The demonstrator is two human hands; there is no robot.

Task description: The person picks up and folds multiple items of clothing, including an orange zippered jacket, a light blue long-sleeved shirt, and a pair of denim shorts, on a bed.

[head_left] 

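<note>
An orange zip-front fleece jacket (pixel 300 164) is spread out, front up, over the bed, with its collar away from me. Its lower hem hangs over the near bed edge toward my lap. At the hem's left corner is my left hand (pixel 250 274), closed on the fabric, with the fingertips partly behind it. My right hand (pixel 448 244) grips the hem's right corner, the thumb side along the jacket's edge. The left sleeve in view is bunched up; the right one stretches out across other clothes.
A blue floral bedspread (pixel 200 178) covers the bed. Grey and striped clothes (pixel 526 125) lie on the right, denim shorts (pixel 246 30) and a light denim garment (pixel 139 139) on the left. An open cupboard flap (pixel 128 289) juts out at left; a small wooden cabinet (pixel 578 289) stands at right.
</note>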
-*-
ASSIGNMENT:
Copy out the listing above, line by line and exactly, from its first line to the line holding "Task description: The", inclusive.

TASK RESPONSE:
The demonstrator is two human hands; there is no robot.

Task description: The person picks up and folds multiple items of clothing, including an orange zippered jacket, a light blue long-sleeved shirt, and a pair of denim shorts, on a bed.

This answer is now finished.